In-Process Threading Contract
This page freezes the 7.1.0 design contract for kernel-managed threads inside one process. The 7.1.1 park authority contract is frozen separately in Park Authority. These pages are the handoff from the single-thread runtime checkpoint to the 7.2 implementation work. The 7.2.3 checkpoint implements the basic single-CPU lifecycle plus private ParkSpace wait/wake.
Scope
The first threading milestone stays single-CPU. It changes the scheduler’s unit of execution from process to thread while keeping the process as the authority, address-space, and resource-accounting boundary. SMP, per-CPU run queues, TLB shootdown, SQPOLL, and scheduler-policy services remain later milestones.
This contract covers:
- process-owned versus thread-owned state;
- the initial thread creation ABI;
- per-thread FS-base/TLS rules;
- thread exit and join semantics;
- the ring-blocking constraint needed before a sharded or per-thread ring design exists;
- the handoff to the 7.1.1 park authority design.
Ownership Split
The process remains the security boundary. All threads in one process share the same address space and capability table, so a thread has the same authority as its sibling threads.
| Process-owned state | Thread-owned state |
|---|---|
| Process id and process generation | Thread id and thread generation |
| User address space and CR3 | Saved CPU context and user register state |
| Capability table and resource ledger | Kernel stack and syscall stack top |
| Capability ring page and ring scratch | FS base |
| Read-only CapSet page | Scheduling/blocking state |
| ProcessHandle exit state | ThreadHandle join/exit state |
| Endpoint owner state and process-wide cleanup hooks | Future scheduling-context binding |
The implementation migrates incrementally. The 7.2.0 slice makes each process
contain a single initial Thread, with saved context, kernel stack, FS base,
and blocking state stored on that thread. The 7.2.1 slice changes
scheduler-owned queues, current execution, direct IPC handoff, and wake records
to generation-checked ThreadRef values while still allowing exactly one
thread per process. Later slices widen creation and lifecycle. The
single-thread intermediate state must preserve existing QEMU behavior.
Scheduler Contract
Scheduler will store runnable execution contexts as thread
references, not process ids. A thread reference is (pid, process_generation, tid, thread_generation). The process generation keeps handles from naming a
reused process; the thread generation keeps handles from naming a reused
thread slot inside a live process.
The 7.2.1 checkpoint applies this identity to Scheduler.current, run queues,
direct IPC targets, Timer sleep waiters, process/terminal waiters, and endpoint
caller/receiver wake records while preserving one initial thread per process.

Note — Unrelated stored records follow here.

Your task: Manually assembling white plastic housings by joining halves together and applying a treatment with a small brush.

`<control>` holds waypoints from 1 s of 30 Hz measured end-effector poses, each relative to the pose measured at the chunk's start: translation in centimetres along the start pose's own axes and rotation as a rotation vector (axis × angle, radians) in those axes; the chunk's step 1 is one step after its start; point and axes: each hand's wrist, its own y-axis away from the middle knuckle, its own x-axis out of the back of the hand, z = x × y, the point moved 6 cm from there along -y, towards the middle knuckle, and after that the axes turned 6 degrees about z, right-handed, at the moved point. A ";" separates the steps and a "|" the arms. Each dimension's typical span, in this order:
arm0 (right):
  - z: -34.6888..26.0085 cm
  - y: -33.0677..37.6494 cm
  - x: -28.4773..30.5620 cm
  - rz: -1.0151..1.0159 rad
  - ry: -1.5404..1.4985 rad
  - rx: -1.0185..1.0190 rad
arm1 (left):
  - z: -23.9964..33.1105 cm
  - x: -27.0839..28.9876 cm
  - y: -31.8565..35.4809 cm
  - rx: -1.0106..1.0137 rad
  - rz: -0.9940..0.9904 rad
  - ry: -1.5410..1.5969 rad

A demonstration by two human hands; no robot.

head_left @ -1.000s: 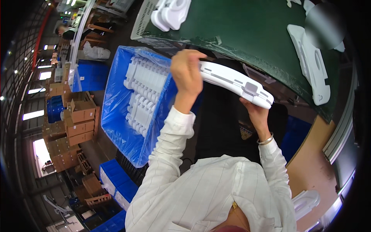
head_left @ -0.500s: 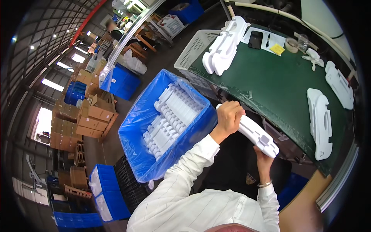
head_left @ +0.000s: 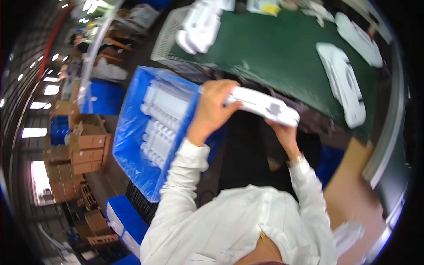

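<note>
A long white molded plastic part [head_left: 258, 104] with a grey recess near one end is held between my two hands, just off the table's front edge. My left hand [head_left: 215, 105] is wrapped round its left end, the thumb lying along the near side. Under the right end, my right hand [head_left: 283, 134] grips it from below, with its fingertips mostly hidden behind the part. Left of my left hand stands a blue bin [head_left: 165, 176] lined with clear plastic, holding rows of similar white parts [head_left: 161, 119]. The picture is blurred by motion.
On the green table [head_left: 269, 48] lie a stack of white parts [head_left: 201, 26] at the far left and two single white parts [head_left: 342, 84] at the right. A white crate [head_left: 165, 39] adjoins the table's left end. Cardboard boxes [head_left: 90, 150] stand further left.
The view has shifted, so the table sits higher. The white part has turned closer to level across my front, still in both hands. My left thumb now shows on its near side.
</note>
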 end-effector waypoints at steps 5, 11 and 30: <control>0.4 -1.5 -1.4 -0.109 -0.296 -0.220 | -1.3 0.6 1.7 -0.022 -0.038 -0.100; -1.6 -1.2 1.5 -0.094 -0.035 0.009 | -3.1 -0.3 3.1 0.151 -0.024 0.065; -12.5 -4.6 -7.6 -0.355 0.677 0.558 | -2.2 0.2 2.7 0.110 -0.127 0.141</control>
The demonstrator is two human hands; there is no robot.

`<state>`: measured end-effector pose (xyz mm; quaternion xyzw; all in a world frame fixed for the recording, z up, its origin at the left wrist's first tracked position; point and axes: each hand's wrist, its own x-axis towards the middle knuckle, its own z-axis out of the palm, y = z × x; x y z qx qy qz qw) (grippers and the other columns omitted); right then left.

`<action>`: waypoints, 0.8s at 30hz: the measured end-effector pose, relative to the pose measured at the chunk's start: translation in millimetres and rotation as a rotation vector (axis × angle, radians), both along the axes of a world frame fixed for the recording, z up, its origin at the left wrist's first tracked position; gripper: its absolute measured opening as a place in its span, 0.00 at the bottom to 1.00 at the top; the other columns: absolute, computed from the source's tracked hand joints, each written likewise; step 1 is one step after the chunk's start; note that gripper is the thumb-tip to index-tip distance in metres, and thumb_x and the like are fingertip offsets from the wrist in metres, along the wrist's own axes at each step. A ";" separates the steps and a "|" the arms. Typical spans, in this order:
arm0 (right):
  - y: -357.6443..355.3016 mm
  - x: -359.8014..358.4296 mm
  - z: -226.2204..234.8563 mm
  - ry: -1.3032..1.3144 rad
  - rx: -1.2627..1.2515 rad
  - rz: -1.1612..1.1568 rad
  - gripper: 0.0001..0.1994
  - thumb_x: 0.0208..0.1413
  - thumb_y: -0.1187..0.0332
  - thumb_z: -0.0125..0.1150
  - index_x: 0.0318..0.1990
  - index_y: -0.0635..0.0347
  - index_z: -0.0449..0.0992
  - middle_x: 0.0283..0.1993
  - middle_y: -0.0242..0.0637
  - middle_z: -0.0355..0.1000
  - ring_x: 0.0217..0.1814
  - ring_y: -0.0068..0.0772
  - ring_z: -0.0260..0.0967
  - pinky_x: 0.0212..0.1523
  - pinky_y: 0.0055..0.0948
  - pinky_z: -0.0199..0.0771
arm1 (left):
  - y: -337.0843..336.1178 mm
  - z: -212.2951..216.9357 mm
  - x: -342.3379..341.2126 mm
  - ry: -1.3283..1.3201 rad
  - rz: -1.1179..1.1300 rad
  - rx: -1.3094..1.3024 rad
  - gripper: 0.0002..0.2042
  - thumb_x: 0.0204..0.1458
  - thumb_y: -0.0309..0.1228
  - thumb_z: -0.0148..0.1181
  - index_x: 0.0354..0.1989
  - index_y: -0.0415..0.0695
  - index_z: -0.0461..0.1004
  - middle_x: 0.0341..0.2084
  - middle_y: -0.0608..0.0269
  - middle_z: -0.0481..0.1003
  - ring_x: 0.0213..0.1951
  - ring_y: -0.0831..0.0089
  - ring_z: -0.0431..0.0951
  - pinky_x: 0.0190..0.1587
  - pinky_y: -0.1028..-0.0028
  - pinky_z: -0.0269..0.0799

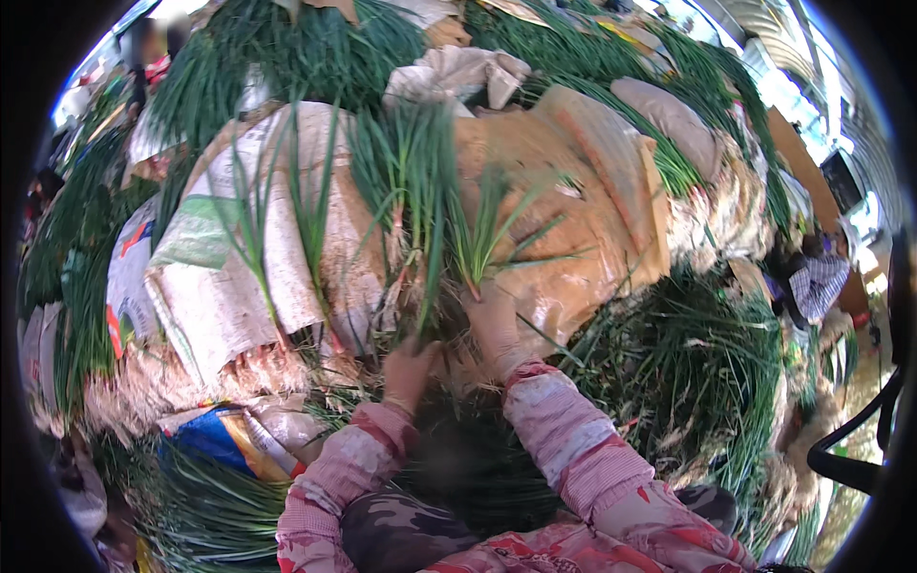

The run queue, current, direct IPC target, and blocked waiter scans become
thread-oriented. Address-space switches happen only when the next runnable
thread belongs to a different process. TSS.RSP0, the syscall kernel stack, and
FS base are updated on every thread switch because those are thread-local
machine resources.
The idle process can remain the existing special user-mode idle process until the kernel-mode/per-CPU idle work lands. It should still be treated as a kernel-owned execution context that cannot block, exit, or hold ordinary caps.
Thread Creation ABI
Thread creation is exposed through a process-local ThreadSpawner capability.
It creates threads only in the caller’s current process. It does not grant
authority to another process and is non-transferable across IPC in the initial
implementation.
The initial control-plane shape is:
interface ThreadSpawner {
create @0 (
entry :UInt64,
stackTop :UInt64,
arg :UInt64,
fsBase :UInt64,
flags :UInt64
) -> (handleIndex :UInt16);
}
interface ThreadHandle {
join @0 () -> (exitCode :Int64);
exitCode @1 () -> (exited :Bool, exitCode :Int64);
}
interface ThreadControl {
getFsBase @0 () -> (fsBase :UInt64);
setFsBase @1 (fsBase :UInt64) -> ();
exitThread @2 (code :Int64) -> ();
}
Any 7.2 schema adjustment must update this page in the same branch before
implementation review. The stable semantics are that creation is in-process,
the returned handle is an observed result cap, ThreadHandle observes one
thread rather than the whole process, and current-thread exit stays in the
capability-ring transport rather than adding a syscall.
The new thread starts in Ring 3 at entry with:
RDI = arg;RSI = tid;RDX = pid;RCX = RING_VADDR;R8 = CAPSET_VADDR, or zero if the process has no CapSet.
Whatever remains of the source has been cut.